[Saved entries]
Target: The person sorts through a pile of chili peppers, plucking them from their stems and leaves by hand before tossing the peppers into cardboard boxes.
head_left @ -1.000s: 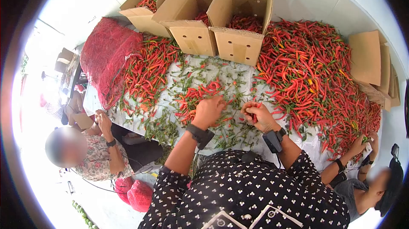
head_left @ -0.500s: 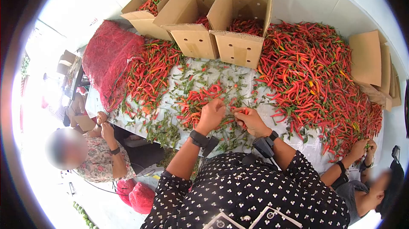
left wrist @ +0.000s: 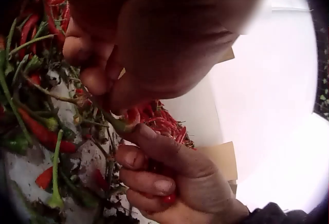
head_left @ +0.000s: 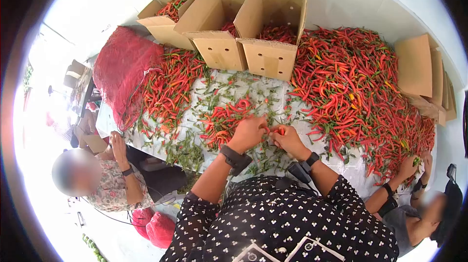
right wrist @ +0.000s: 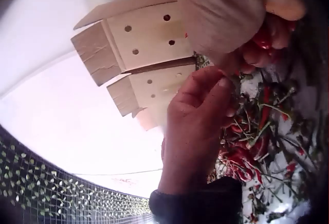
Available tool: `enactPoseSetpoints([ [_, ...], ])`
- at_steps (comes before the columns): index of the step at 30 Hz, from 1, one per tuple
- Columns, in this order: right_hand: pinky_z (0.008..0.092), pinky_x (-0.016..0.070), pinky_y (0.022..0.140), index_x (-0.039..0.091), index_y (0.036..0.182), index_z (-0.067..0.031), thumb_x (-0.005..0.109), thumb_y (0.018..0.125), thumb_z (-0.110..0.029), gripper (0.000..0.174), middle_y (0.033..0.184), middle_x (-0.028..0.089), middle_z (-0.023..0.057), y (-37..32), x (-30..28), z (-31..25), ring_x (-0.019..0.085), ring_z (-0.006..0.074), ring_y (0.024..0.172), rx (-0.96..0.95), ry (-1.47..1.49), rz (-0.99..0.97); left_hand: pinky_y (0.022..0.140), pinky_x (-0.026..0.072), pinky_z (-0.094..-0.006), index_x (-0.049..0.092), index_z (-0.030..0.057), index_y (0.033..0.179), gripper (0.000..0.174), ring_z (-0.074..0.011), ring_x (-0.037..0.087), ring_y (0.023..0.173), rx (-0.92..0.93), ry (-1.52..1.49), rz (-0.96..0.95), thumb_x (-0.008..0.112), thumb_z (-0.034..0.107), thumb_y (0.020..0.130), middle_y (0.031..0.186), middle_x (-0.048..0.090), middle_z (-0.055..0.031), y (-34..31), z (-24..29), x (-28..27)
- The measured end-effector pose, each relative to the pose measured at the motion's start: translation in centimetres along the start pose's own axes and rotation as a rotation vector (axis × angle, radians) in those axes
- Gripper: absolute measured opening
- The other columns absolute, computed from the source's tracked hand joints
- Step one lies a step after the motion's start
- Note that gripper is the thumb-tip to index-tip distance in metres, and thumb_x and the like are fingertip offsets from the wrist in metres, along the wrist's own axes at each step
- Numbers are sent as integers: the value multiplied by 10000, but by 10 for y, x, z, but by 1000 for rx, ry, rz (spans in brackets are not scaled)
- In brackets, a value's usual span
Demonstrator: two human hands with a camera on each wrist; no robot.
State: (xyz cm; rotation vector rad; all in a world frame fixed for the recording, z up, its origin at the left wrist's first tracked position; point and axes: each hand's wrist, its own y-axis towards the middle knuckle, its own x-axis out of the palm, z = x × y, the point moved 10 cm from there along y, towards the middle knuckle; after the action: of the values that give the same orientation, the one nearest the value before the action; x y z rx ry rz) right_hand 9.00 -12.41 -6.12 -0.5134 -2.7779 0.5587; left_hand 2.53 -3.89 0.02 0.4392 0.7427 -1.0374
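Note:
Over the middle of the table my two hands meet at a chili pepper. My left hand (head_left: 248, 134) pinches its green stem (left wrist: 121, 125) between thumb and finger. My right hand (head_left: 288, 140) grips the pepper, with its thumb right beside the stem end. More red chili (right wrist: 263, 38) shows inside the right hand's curled fingers; a red tip (left wrist: 169, 198) pokes out below them. Under the left hand lies a small heap of red chilies (head_left: 219, 121). Plucked green stems (head_left: 185, 151) are scattered around it on the white tabletop (head_left: 304, 130).
A large chili pile (head_left: 351, 86) spreads to the right, a smaller pile (head_left: 170, 79) to the left beside a red mesh sack (head_left: 124, 62). Cardboard boxes (head_left: 267, 57) holding chilies line the back. One person (head_left: 114, 174) sits at left, another (head_left: 409, 213) at right.
My right hand has moved left and my left hand slightly right, so the hands, apart a second ago, now meet at the pepper. The piles and boxes stay where they were.

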Motion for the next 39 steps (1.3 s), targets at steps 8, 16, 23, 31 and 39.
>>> enactPoseSetpoints([
  [8,197,300,428,582,890,-17,559,801,-54,99,629,501,-5,-2,2,-12,406,49,479,2,209,-15,621,470,-399,576,47,914,200,-319,577,791,139,37,250,599,81,719,841,563,-116,-13,48,-36],
  [16,195,295,415,589,895,-11,534,811,-33,102,636,511,-8,-9,7,-8,406,42,479,85,285,-113,555,461,-332,587,13,863,156,-271,589,666,191,120,234,626,95,735,747,569,-118,-19,47,-17],
  [23,219,404,497,629,942,20,544,794,-68,192,660,571,16,5,-8,2,491,56,554,-238,-94,51,494,408,-248,625,-17,854,175,-69,509,532,-356,-495,-11,603,151,808,610,566,-16,-24,-12,21],
  [31,217,372,478,601,968,1,537,793,-53,194,667,564,19,-2,-6,-25,459,52,530,-347,-107,136,484,361,-199,614,-27,855,132,-42,451,530,-430,-798,17,582,93,810,631,543,21,-17,-31,35],
  [39,203,313,436,549,920,-42,470,827,-52,123,735,526,37,-4,-17,1,430,71,524,91,862,-98,545,421,-246,632,-7,800,183,-95,520,571,-275,-815,-414,567,162,827,653,585,-28,-22,-6,38],
])
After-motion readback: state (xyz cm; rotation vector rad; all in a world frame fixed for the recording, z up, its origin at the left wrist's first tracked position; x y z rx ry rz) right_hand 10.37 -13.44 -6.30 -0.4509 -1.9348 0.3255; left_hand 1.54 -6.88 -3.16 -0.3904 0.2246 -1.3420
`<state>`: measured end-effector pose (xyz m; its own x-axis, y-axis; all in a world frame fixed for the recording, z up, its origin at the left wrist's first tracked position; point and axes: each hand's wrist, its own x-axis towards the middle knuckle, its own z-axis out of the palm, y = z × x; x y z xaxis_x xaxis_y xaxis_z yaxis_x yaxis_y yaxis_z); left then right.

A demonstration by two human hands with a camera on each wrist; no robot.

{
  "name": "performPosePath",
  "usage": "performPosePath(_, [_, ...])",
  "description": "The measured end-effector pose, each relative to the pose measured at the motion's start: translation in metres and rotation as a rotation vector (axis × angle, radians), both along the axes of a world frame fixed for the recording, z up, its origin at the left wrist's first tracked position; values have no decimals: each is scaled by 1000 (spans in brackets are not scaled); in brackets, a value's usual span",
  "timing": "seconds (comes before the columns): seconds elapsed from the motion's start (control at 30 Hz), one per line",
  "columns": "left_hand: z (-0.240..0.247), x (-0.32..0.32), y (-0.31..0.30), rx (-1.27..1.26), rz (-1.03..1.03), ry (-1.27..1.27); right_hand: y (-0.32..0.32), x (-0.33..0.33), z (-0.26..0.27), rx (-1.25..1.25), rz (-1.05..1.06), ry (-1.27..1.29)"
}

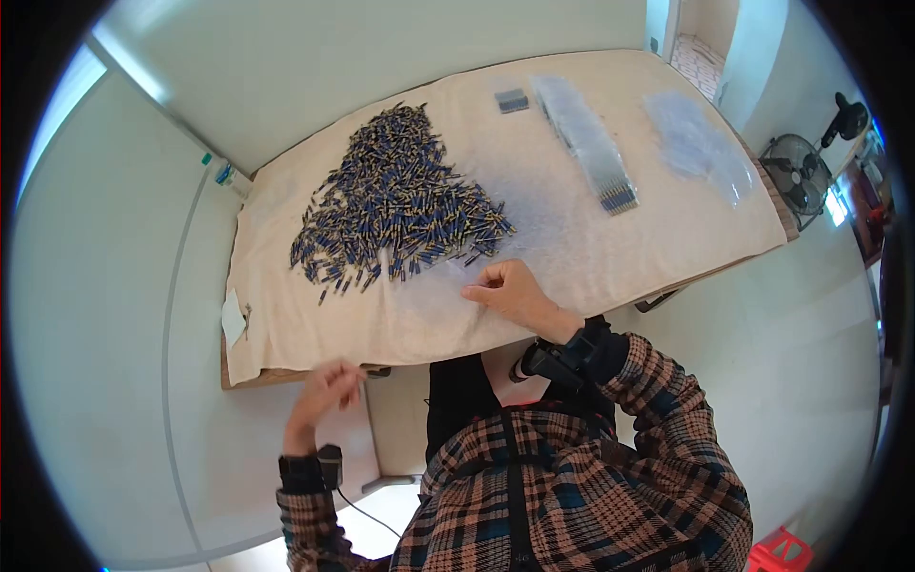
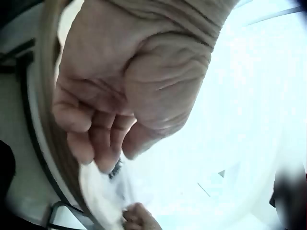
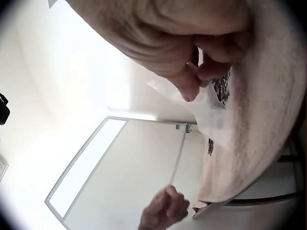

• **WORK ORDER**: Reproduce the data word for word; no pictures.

• **FINISHED EXERCISE**:
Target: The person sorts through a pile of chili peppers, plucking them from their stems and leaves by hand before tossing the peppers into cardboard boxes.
head_left @ -1.000s: 
head_left @ -0.500s: 
left wrist @ +0.000s: 
head_left @ +0.000s: 
right wrist @ +0.000s: 
Available tool: `enactPoseSetpoints([ [_, ...], ])`
- at_steps (comes before the columns): index of the step at 30 Hz, from 1, one per tuple
- Columns, in this order: right_hand: pinky_z (0.008..0.092), pinky_x (-0.016..0.070), pinky_y (0.022..0.140), index_x (-0.039..0.091), index_y (0.036..0.182), index_z (-0.067..0.031), thumb_x (-0.005..0.109), thumb_y (0.018..0.125), thumb_z (-0.110..0.029), gripper (0.000..0.174), middle_y (0.033..0.184), middle_x (-0.028..0.089), middle_z (-0.023..0.057), y (-37..32), x (-30..28), z (-31..25), ring_x (-0.019..0.085), ring_z (-0.006..0.074), ring_y (0.024..0.172), rx (-0.96..0.95), ry (-1.47..1.49), rz (-0.99..0.97); left_hand: pinky_y (0.022..0.140), pinky_x (-0.026..0.072), pinky_z (-0.094..-0.006), index_x (-0.049..0.092), index_z (-0.030..0.057), index_y (0.033..0.179), gripper (0.000..0.174), ring_z (-0.074..0.011), ring_x (-0.037..0.087), ring_y (0.023..0.173), rx (-0.92..0.93), ry (-1.52..1.49), rz (-0.96..0.95), thumb_x (-0.008..0.112), thumb_z (-0.034..0.107), thumb_y (0.020..0.130), middle_y (0.031..0.186), middle_x (-0.048..0.090), middle_z (-0.055..0.031), y (-34..31), z (-24..29), x (-28..27)
- The measured end-effector pose, each relative to the pose measured at the motion's start: translation in centimetres along the start pose's own axes and rotation as a rotation vector (axis × angle, radians) in those axes
- Gripper: absolute measured opening
- The other columns absolute, computed from the source's tracked hand joints
- Step one lies a step after the motion's start
- Note that gripper is the thumb-tip to index-tip distance in metres, and thumb_x and the like are fingertip offsets from the wrist in metres, along the wrist's own axes at each step
- Numbers are sent as integers: the value multiplied by 10000, but by 10 for y, x, z, but by 1000 for rx, ry, rz (spans in brackets are not scaled)
- In brackets, a value's usual span
Demonstrator: two human hands with a camera on each wrist; no robot.
State: (xyz cm; rotation vector rad; all in a world frame fixed for the recording, z up, its origin at the left wrist's first tracked position; point and axes: each hand's wrist, its own y-axis towards the middle knuckle, its own x-axis out of the palm, z = x × y, the point moved 10 cm from there along y, towards the middle knuckle; after the action: of the values that give the same orientation, the one nearest the value before the action; x y z rx ry rz) right_hand 9.00 -12.41 -6.12 -0.5134 -2.7779 0.5587; left_hand 2.53 -3.89 0.02 0.4392 0.7427 -1.0374
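Note:
Over the middle of the table my two hands meet at a chili pepper. My left hand (head_left: 248, 134) pinches its green stem (left wrist: 121, 125) between thumb and finger. My right hand (head_left: 288, 140) grips the pepper, with its thumb right beside the stem end. More red chili (right wrist: 263, 38) shows inside the right hand's curled fingers; a red tip (left wrist: 169, 198) pokes out below them. Under the left hand lies a small heap of red chilies (head_left: 219, 121). Plucked green stems (head_left: 185, 151) are scattered around it on the white tabletop (head_left: 304, 130).
A large chili pile (head_left: 351, 86) spreads to the right, a smaller pile (head_left: 170, 79) to the left beside a red mesh sack (head_left: 124, 62). Cardboard boxes (head_left: 267, 57) holding chilies line the back. One person (head_left: 114, 174) sits at left, another (head_left: 409, 213) at right.
My right hand has moved left and my left hand slightly right, so the hands, apart a second ago, now meet at the pepper. The piles and boxes stay where they were.
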
Motion for the next 39 steps (1.3 s), targets at steps 8, 16, 23, 31 and 39.
>>> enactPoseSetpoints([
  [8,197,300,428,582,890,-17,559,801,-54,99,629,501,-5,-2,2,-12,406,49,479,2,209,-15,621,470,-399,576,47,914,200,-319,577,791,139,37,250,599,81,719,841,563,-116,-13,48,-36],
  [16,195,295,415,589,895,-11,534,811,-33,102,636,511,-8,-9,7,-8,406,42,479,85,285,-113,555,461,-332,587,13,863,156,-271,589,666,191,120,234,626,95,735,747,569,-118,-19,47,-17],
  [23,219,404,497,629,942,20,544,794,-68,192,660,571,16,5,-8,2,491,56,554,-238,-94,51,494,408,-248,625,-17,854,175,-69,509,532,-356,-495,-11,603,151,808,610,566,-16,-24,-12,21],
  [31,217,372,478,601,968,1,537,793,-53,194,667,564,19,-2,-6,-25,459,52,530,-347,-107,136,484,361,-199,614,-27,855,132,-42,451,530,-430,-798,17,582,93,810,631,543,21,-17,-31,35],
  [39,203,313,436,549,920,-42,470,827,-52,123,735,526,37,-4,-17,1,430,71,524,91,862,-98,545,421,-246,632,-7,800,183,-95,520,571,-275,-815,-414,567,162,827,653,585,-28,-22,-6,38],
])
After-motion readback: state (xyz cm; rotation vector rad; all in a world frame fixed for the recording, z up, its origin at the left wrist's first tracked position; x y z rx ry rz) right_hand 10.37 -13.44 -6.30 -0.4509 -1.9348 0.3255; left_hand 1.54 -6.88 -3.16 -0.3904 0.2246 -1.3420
`<state>`: measured end-effector pose (xyz m; its own x-axis, y-axis; all in a world frame fixed for the recording, z up, its origin at the left wrist's first tracked position; point and axes: each hand's wrist, its own x-axis towards the middle knuckle, its own z-axis out of the palm, y = z × x; x y z xaxis_x xaxis_y xaxis_z yaxis_x yaxis_y yaxis_z); left then right.

A demonstration by two human hands with a camera on each wrist; no robot.

{
  "name": "performPosePath",
  "usage": "performPosePath(_, [_, ...])",
  "description": "The measured end-effector pose, each relative to the pose measured at the motion's start: translation in metres and rotation as a rotation vector (axis × angle, radians), both along the axes of a world frame fixed for the recording, z up, its origin at the left wrist's first tracked position; values have no decimals: each is scaled by 1000 (spans in brackets are not scaled); in brackets, a value's usual span",
  "timing": "seconds (comes before the columns): seconds elapsed from the motion's start (control at 30 Hz), one per line",
  "columns": "left_hand: z (-0.240..0.247), x (-0.32..0.32), y (-0.31..0.30), rx (-1.27..1.26), rz (-1.03..1.03), ry (-1.27..1.27); right_hand: y (-0.32..0.32), x (-0.33..0.33), z (-0.26..0.27), rx (-1.25..1.25), rz (-1.05..1.06), ry (-1.27..1.29)"
}

No further output remains for this exercise.